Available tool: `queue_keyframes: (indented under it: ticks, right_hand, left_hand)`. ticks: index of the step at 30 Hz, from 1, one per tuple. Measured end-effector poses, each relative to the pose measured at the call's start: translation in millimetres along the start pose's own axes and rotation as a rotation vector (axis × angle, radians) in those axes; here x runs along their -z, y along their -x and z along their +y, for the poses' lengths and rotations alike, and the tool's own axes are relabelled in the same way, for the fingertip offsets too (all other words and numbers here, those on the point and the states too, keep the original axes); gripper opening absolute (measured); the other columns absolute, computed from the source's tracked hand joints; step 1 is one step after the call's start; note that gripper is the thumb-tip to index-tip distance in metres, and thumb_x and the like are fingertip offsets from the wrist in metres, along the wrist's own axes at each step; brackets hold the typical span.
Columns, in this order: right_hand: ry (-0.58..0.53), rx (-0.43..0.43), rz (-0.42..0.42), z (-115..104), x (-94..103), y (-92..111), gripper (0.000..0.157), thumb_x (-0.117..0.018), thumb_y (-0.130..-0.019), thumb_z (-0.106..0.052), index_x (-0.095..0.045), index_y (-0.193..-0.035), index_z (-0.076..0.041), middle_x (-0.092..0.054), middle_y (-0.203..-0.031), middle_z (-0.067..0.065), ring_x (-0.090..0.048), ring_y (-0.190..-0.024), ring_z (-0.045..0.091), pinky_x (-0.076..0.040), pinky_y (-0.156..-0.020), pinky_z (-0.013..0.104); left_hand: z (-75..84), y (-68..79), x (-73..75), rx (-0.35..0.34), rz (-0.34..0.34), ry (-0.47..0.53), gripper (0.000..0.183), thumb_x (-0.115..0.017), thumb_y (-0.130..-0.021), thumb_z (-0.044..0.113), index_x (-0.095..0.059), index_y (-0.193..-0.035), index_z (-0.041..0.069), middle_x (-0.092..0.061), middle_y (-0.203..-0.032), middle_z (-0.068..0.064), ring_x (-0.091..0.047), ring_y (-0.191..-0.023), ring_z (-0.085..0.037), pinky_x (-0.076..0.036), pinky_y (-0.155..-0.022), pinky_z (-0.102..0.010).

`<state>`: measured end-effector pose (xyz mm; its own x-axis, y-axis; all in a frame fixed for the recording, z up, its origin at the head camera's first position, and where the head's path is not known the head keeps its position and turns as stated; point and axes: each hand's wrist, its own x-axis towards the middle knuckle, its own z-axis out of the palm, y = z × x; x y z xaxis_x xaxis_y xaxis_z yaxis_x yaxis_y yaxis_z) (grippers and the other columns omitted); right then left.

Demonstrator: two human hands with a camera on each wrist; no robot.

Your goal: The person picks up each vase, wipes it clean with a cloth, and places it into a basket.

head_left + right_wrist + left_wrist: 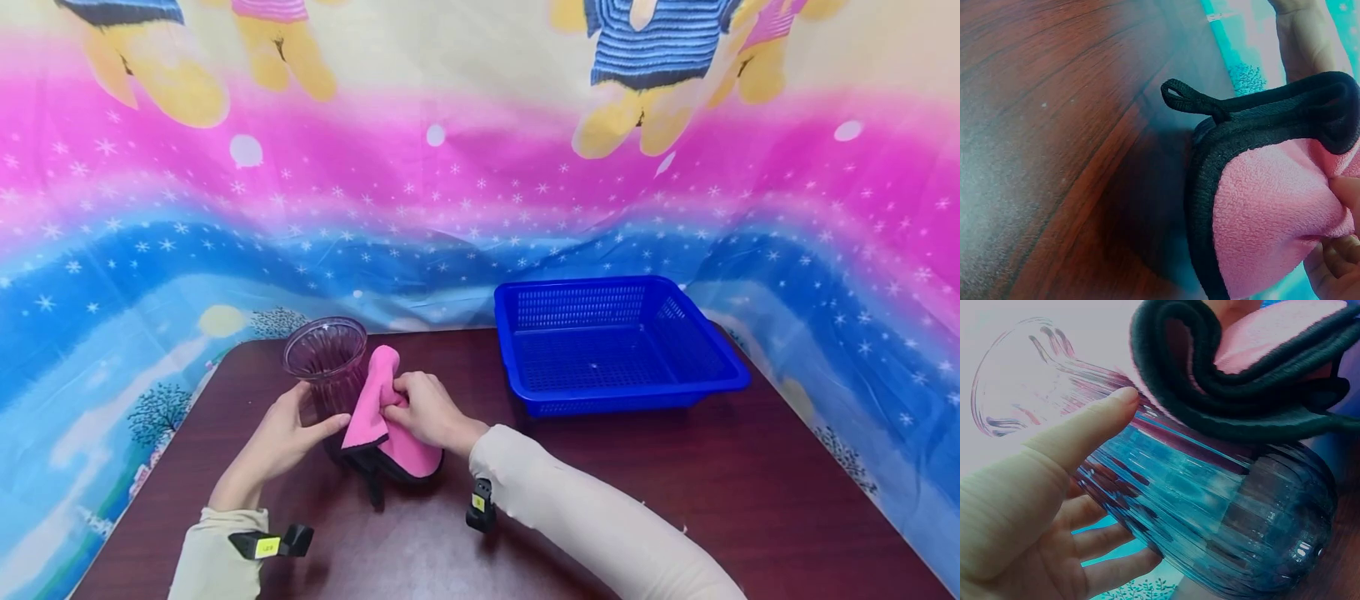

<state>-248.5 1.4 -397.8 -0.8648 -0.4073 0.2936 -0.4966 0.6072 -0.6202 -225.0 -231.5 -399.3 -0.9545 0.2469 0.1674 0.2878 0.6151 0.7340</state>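
Note:
A clear, purple-tinted ribbed glass vase (324, 354) with a flared rim is at the left of the table. My left hand (281, 437) holds it at the side, the thumb in front and the fingers behind, as the left wrist view shows on the vase (1210, 506). In my right hand (431, 410) a pink cloth (367, 408) with black edging is pinched between thumb and fingers. The cloth (1266, 212) hangs in folds against or close beside the vase, covering part of it; a small black loop (1188, 99) sticks out from its edge.
A blue plastic basket (626, 388) with perforated walls stands at the back right of the dark wooden table (600, 492). Behind the table hangs a colourful printed curtain (450, 192). Black cameras are strapped to both wrists.

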Motion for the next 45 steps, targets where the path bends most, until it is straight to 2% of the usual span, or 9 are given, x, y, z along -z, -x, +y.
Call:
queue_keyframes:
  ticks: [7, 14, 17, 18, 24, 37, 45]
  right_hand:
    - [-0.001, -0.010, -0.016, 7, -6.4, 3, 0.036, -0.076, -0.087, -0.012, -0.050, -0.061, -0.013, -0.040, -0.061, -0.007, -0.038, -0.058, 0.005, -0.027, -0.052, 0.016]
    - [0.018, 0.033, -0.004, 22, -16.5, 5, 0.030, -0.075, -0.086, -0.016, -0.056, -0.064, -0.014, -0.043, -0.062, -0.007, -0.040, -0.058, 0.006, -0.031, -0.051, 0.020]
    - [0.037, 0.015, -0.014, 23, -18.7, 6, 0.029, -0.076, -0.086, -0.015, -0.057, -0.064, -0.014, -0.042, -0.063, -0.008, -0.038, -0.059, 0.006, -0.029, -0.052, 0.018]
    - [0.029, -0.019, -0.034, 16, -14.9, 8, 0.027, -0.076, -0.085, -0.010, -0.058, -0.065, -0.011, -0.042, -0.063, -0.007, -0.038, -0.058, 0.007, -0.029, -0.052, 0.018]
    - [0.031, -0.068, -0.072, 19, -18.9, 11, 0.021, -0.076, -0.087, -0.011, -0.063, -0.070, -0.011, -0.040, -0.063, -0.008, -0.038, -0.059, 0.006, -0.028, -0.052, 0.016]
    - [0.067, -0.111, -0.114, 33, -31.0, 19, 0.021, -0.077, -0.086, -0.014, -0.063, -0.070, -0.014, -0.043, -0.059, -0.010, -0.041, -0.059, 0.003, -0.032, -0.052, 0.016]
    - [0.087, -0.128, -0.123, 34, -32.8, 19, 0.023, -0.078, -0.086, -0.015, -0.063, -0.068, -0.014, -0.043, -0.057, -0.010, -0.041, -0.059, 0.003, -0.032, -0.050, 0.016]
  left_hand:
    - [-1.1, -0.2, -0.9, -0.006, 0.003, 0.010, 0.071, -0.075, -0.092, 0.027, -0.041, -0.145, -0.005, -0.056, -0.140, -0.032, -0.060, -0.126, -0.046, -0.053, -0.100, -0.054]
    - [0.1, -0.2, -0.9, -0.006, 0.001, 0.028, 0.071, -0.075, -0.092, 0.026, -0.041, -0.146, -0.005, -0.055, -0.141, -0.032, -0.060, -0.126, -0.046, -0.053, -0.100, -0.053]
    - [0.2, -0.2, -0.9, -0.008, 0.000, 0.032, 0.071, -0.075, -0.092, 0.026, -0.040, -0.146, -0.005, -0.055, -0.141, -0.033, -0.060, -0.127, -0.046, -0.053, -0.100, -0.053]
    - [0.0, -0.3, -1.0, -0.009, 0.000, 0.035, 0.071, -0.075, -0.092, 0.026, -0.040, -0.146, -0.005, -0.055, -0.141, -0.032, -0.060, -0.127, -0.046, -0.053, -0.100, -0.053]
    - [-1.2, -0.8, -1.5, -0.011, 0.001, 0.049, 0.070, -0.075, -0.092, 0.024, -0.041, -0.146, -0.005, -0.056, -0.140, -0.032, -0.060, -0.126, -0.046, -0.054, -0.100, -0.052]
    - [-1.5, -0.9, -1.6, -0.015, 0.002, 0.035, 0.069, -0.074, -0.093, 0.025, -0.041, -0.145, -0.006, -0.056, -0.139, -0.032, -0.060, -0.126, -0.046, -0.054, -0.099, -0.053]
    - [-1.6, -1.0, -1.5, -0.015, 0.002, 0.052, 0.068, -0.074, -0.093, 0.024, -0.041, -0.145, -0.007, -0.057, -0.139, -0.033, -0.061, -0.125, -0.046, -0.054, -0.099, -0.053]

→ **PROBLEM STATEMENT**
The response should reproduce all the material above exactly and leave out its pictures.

→ **YOUR RESPONSE**
Available tool: `queue_keyframes: (indented under it: ticks, right_hand, left_hand)`. ticks: index of the step at 30 Hz, from 1, one per tuple. Measured end-effector poses, each relative to the pose measured at the call's start: translation in millimetres along the start pose's own axes and rotation as a rotation vector (axis × angle, radians) in those axes; here x runs along their -z, y along their -x and z along their +y, for the poses' lengths and rotations alike, and the tool's own axes are relabelled in the same way, for the fingertip offsets too (all other words and numbers here, those on the point and the states too, keep the original axes); gripper opening absolute (measured); the other columns absolute, computed from the source's tracked hand joints; step 1 is one step after the call's start; note that gripper is the thumb-tip to index-tip distance in metres, and thumb_x and the like are fingertip offsets from the wrist in metres, along the wrist's own axes at each step; brackets hold the typical span.
Columns, in this order: right_hand: ry (-0.58..0.53), rx (-0.43..0.43), rz (-0.42..0.42), z (-115..104), x (-94..103), y (-92..111), gripper (0.000..0.157), thumb_x (-0.117..0.018), thumb_y (-0.130..-0.019), thumb_z (-0.106..0.052), index_x (-0.095..0.045), index_y (-0.193..-0.035), index_z (-0.076..0.041), middle_x (-0.092..0.054), middle_y (-0.203..-0.031), middle_z (-0.067..0.065), ring_x (-0.090..0.048), ring_y (-0.190..-0.024), ring_z (-0.045..0.091), pinky_x (-0.076..0.040), pinky_y (-0.156..-0.020), pinky_z (-0.013..0.104); left_hand: z (-75..84), y (-68..79), x (-73..75), rx (-0.35..0.34), rz (-0.34..0.34), ry (-0.47..0.53), gripper (0.000..0.183), thumb_x (-0.115..0.017), thumb_y (-0.130..-0.021), thumb_z (-0.044..0.113), index_x (-0.095..0.059), index_y (-0.193..-0.035), index_z (-0.041..0.069), middle_x (-0.092..0.061), middle_y (-0.203..-0.032), middle_z (-0.068..0.064), ring_x (-0.091..0.047), ring_y (-0.191..-0.023), ring_z (-0.085..0.037), pinky_x (-0.076..0.036), pinky_y (-0.155..-0.022), pinky_z (-0.102..0.010).

`<state>`: measured end-effector pose (xyz mm; its own x-axis, y-axis; all in a frame fixed for the recording, z up, its origin at the head camera's first position, and where the head's path is not known the head keeps its position and turns as stated; point and axes: each hand's wrist, its own x-axis towards the middle knuckle, its own z-axis out of the palm, y = z × x; x y z xaxis_x xaxis_y xaxis_z yaxis_x yaxis_y yaxis_z) (grippers and the other columns omitted); right then left.

Demonstrator: two human hands with a camera on each wrist; no robot.

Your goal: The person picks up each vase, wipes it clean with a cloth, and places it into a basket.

head_left + right_wrist + left_wrist: 

<state>-248.5 1.4 -397.8 -0.8648 -0.4073 0.2936 -0.4966 0.6072 -0.6202 -225.0 -231.5 -399.3 -0.9545 0.2469 0.1674 0.2878 0.6151 0.7340</state>
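Note:
A clear, purple-tinted ribbed glass vase (324, 354) with a flared rim is at the left of the table. My left hand (281, 437) holds it at the side, the thumb in front and the fingers behind, as the left wrist view shows on the vase (1210, 506). In my right hand (431, 410) a pink cloth (367, 408) with black edging is pinched between thumb and fingers. The cloth (1266, 212) hangs in folds against or close beside the vase, covering part of it; a small black loop (1188, 99) sticks out from its edge.
A blue plastic basket (626, 388) with perforated walls stands at the back right of the dark wooden table (600, 492). Behind the table hangs a colourful printed curtain (450, 192). Black cameras are strapped to both wrists.
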
Motion for the next 45 steps, targets where the path bends most, until it is straight to 2% of the usual span, or 9 are given, x, y, z along -z, -x, +y.
Call:
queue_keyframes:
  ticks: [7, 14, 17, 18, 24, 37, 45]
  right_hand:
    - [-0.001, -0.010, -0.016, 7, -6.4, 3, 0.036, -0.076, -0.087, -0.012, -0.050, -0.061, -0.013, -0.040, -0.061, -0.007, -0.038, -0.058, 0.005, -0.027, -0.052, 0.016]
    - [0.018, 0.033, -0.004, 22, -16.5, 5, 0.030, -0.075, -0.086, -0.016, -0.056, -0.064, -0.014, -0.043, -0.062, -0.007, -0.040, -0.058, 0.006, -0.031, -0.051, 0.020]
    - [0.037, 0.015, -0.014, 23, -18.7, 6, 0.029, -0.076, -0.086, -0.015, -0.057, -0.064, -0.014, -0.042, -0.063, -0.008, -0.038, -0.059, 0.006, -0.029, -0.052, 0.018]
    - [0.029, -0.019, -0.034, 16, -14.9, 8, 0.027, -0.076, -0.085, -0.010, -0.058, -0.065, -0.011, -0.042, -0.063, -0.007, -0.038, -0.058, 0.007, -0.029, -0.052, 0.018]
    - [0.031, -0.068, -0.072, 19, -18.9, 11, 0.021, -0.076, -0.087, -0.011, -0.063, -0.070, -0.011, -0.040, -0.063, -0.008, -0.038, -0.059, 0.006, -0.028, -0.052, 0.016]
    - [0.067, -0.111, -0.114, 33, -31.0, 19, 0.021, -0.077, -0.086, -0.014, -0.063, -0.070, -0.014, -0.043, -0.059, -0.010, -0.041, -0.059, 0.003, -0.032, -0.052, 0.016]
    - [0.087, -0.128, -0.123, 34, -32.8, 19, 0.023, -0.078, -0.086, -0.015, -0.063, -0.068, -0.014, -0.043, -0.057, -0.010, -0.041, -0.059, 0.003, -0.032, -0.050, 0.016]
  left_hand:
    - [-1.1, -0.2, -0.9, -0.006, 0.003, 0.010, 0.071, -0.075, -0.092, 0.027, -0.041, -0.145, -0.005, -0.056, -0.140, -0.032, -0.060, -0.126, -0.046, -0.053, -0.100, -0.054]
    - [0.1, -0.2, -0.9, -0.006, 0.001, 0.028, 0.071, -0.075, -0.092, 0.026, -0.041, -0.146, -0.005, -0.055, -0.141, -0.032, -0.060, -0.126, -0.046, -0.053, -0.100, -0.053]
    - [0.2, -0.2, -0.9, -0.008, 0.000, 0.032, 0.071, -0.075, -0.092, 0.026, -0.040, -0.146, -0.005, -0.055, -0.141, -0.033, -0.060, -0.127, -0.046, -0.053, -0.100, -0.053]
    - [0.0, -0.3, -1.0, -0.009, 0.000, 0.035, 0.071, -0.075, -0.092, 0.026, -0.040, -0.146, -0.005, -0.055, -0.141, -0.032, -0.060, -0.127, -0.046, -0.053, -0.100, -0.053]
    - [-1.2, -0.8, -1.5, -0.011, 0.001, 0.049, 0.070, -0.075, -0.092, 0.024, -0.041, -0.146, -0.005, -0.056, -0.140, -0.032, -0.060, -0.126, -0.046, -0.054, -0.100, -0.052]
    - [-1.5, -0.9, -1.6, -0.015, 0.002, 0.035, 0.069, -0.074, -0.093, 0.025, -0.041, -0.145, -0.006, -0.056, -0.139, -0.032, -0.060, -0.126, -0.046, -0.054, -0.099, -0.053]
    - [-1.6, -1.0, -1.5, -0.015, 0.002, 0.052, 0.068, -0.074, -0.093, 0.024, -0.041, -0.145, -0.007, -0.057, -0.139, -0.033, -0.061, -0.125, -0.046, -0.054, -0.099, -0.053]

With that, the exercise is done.